Conhecer Gaitán e seus discursos, como a Oração da Paz, bem como seu eloqüente, impressionante e bem fundamentada defesa do tenente Cortés — que escutei desde fora por não haver lugar no recinto — era algo não esperado. No que a mim respeitava, apenas tinha vencido dois anos da carreira de Direito.
Nossa segunda reunião com Gaitán e outros representantes universitários teve lugar em 9 de abril à 2 horas da tarde. Junto com um amigo cubano que me acompanhava fiquei à espera da hora do encontro, caminhando por uma avenida próxima do pequeno hotel onde estávamos alojados e do escritório de Gaitán, quando um fanático ou um doido, sem dúvida induzido, disparou contra o dirigente colombiano; o agressor foi destroçado pelo povo.
Nesse minuto começou a experiência inimaginável que vivi na Colômbia. Fui um combatente voluntário daquele valente povo. Apoiava Gaitán e seu movimento progressista, mesmo como os cidadãos colombianos apoiaram nossos mambises na luta pela independência.
Quando Arturo Alape viajou para Cuba anos depois do triunfo revolucionário, em 1981, Gabriel Garcia Márquez marcou o encontro comigo, que começou de madrugada, na casa de Antonio Núñez Jiménez. Alape levava um gravador e durante horas me perguntou sobre os fatos acontecidos em Bogotá no mês de abril de 1948. Núñez Jiménez gravava num outro.
Tinha muitas lembranças frescas dos fatos que não podia esquecer; o historiador, por seu lado, conhecia tudo o que tinha acontecido no lado colombiano, muitos detalhes que eu naturalmente ignorava o que me ajudou a compreender o sentido de cada episódio vivido por mim. Sem ele, jamais os tivesse conhecido.
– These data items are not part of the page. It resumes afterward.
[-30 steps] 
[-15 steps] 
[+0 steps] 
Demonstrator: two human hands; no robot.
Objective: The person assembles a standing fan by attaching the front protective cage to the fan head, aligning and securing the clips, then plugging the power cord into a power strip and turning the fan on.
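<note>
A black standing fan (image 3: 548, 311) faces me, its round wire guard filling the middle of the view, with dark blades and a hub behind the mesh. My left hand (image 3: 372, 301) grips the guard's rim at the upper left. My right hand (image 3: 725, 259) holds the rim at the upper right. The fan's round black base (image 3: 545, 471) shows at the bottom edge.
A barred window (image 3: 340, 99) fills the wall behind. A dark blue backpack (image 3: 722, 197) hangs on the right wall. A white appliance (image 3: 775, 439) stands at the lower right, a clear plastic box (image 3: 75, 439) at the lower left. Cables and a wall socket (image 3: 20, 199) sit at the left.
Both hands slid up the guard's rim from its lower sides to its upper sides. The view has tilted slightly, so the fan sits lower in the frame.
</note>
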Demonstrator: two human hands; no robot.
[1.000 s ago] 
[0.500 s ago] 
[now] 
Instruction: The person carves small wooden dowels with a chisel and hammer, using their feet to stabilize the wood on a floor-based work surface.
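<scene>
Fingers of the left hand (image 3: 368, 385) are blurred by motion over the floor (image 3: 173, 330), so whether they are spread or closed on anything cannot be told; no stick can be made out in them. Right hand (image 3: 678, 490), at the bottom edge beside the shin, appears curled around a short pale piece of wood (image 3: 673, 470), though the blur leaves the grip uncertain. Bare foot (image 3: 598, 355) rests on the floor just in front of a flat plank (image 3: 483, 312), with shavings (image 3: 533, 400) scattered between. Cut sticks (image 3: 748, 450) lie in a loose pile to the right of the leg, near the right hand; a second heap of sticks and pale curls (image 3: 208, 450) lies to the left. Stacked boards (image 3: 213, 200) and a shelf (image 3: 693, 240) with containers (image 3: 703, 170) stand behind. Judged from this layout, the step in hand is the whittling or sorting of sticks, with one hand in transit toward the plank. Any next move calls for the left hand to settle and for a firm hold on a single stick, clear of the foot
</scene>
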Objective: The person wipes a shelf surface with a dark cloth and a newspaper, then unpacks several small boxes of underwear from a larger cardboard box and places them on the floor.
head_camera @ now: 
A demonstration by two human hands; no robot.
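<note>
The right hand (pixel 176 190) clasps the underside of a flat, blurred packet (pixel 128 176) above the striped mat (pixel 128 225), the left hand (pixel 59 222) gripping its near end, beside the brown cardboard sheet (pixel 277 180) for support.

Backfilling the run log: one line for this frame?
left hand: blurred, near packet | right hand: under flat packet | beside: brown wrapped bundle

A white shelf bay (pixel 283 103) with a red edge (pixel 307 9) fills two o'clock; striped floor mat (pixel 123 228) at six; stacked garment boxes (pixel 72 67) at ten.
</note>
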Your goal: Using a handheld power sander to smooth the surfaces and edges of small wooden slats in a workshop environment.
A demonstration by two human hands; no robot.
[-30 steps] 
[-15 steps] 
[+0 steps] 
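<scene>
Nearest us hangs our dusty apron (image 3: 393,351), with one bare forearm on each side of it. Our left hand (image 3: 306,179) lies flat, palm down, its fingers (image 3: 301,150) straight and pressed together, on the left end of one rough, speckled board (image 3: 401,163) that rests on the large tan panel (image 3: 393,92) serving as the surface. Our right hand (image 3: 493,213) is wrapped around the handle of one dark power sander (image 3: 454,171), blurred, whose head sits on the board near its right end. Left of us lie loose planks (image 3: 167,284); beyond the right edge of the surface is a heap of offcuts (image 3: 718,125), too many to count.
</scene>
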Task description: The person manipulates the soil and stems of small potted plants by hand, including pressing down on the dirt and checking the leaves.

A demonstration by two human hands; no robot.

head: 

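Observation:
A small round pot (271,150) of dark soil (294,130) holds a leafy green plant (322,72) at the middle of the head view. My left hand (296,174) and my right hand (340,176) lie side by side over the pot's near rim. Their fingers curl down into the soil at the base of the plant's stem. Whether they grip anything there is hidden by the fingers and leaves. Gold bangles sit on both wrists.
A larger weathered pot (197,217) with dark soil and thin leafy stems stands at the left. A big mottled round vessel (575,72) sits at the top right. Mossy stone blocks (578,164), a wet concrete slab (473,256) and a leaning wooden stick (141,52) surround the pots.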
Contudo, restava-lhe mais uma tarefa: transcrever com o apoio de sua equipe toda a gravação; a outra foi transcrita no Palácio da Revolução. Lembro que revi uma delas. Na hora de fazer esse trabalho, os diálogos são mais difíceis que os discursos, porque as vozes muitas vezes se superpõem. Encontrei palavras mutiladas e frases trocadas. Tomei a decisão de revisá-las e arrumá-las. Foram mais de quatro horas de entrevista. Poucos imaginam como é esse trabalho.
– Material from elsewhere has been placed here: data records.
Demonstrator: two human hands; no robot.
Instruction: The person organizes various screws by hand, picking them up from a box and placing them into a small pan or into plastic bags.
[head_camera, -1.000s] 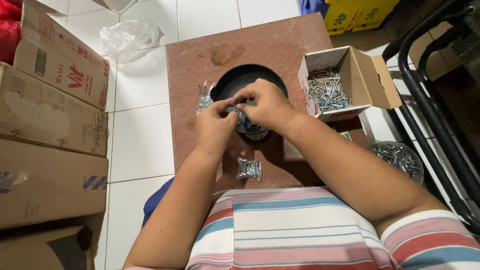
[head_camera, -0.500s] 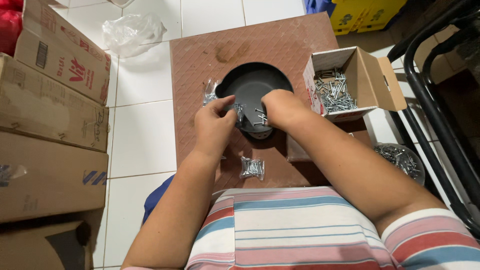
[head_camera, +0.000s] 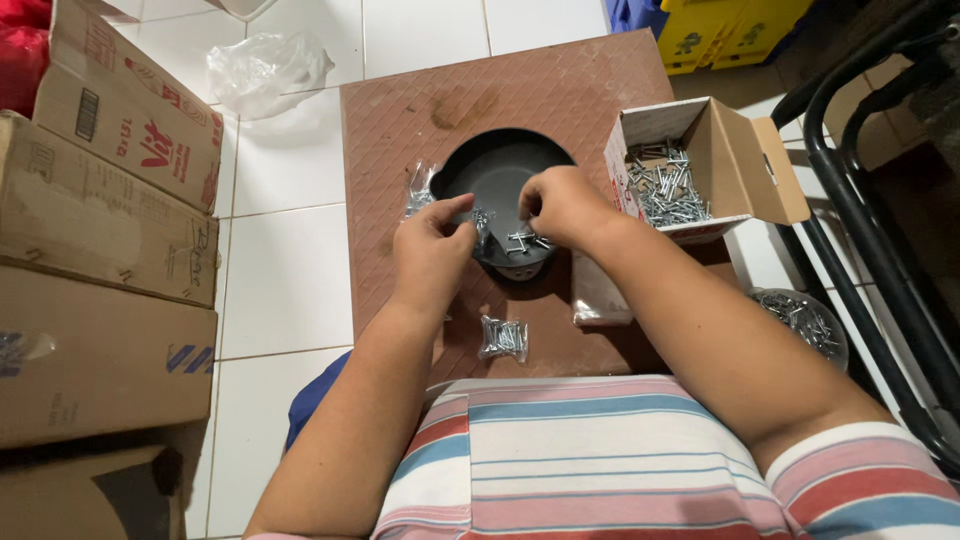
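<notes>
Loose silver screws (head_camera: 522, 240) lie in the shallow black round dish (head_camera: 497, 172) on the brown desk (head_camera: 400, 120) — directly under the right hand (head_camera: 562, 203), fingers pinched together. Left hand (head_camera: 432, 247) pinches a small clear bag (head_camera: 480, 222) just beside them, at the dish's near rim.

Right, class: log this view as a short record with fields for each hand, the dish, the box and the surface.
left hand: pinches a small clear bag at the dish's rim
right hand: over the dish, fingertips pinched above loose screws
dish: black round dish, a few screws inside
box: open cardboard box full of screws, right of dish
surface: brown board; filled bag of screws near the person
</notes>
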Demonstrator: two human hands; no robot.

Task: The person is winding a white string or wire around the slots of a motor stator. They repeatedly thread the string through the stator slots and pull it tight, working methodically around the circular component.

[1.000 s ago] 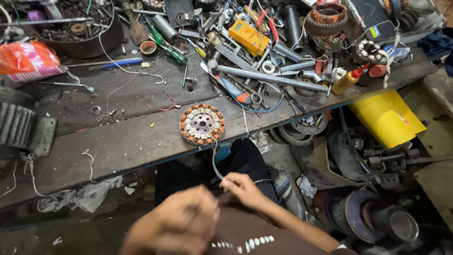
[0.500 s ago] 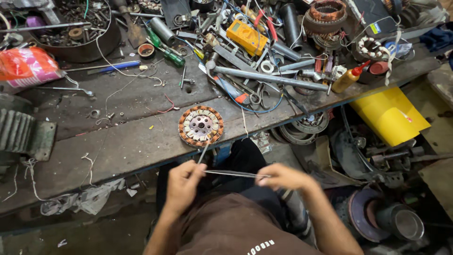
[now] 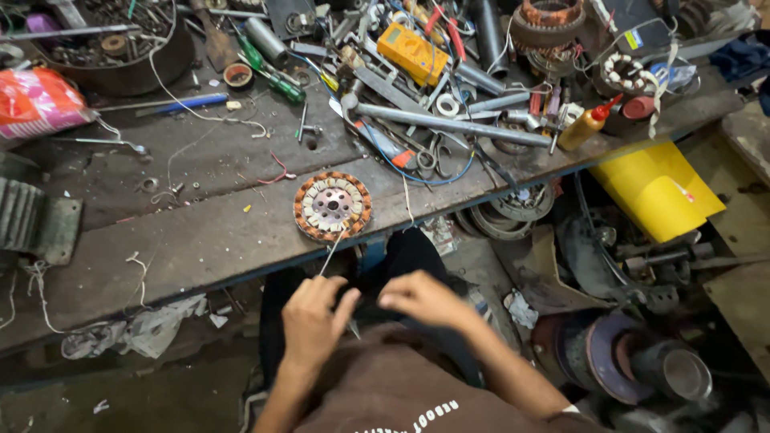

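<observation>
Head view: left hand (image 3: 314,319) pinches a thin wire (image 3: 333,252) running toward one o'clock to the wound stator (image 3: 332,206), lying flat at the workbench (image 3: 200,248) edge. Right hand (image 3: 423,298), fingers curled, grip unclear. Keeping the wire taut and unkinked seems wise.

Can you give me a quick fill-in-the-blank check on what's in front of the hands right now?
1. The round wound stator lies near the ____ edge of the workbench.
2. A thin wire runs from the stator down to the ____ hand.
3. The right hand is ____ the bench edge, over the lap.
4. The multimeter is ____.

Missing words: front; left; below; yellow
</observation>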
Acho que a mistura de acontecimentos históricos antes e depois do triunfo da Revolução suscitou em minha mente uma possível confusão. Isso é o que eu penso e, perante a dúvida, o mais honrado é explicá-lo.
Se em três anos minhas idéias políticas tinham-se radicalizado antes de visitar a Colômbia, no breve período compreendido entre o 9 de abril de 1948 e o 26 de julho de 1953 quando atacamos o regimento do quartel Moncada — há quase 55 anos — o trânsito foi enorme. Tinha-me convertido ideologicamente num verdadeiro radical de esquerda, o que inspirou a constância, a tenacidade e também a astúcia com que me consagrei à acção revolucionaria.
Veio posteriormente a luta na Sierra Maestra, que durou 25 meses, e o primeiro combate vitorioso com apenas 18 armas, após o quase aniquilamento de nosso pequeno destacamento de 82 homens, em 5 de dezembro de 1956.
Nos arquivos da Cruz Vermelha Internacional constam as centenas de prisioneiros que devolvemos depois da última ofensiva inimiga, no verão de 1958. Em dezembro desse ano, nem sequer havia tempo para convocar a Cruz Vermelha Internacional para lhe entregar os prisioneiros. Com a promessa de não combater, os soldados das unidades que capitulavam entregavam suas armas e permaneciam mobilizados sem armas, enquanto os oficiais, conservavam suas patentes e armas curtas de regulamento, à espera do cessar da guerra.
Agora que aquilo ficou bem atrás, ninguém imagina o que vale uma obra como a de Arturo Alape, quem escreveu um excelente livro sobre uma etapa da luta revolucionaria na Colômbia da qual me proponho escrever, no plano teórico e com estrito respeito, um número de reflexões devido às circunstâncias atuais que vivem nosso hemisfério e o mundo.
De tudo o qual se deduz uma lição permanente para o verdadeiro revolucionário: a sinceridade e o valor de sermos humildes.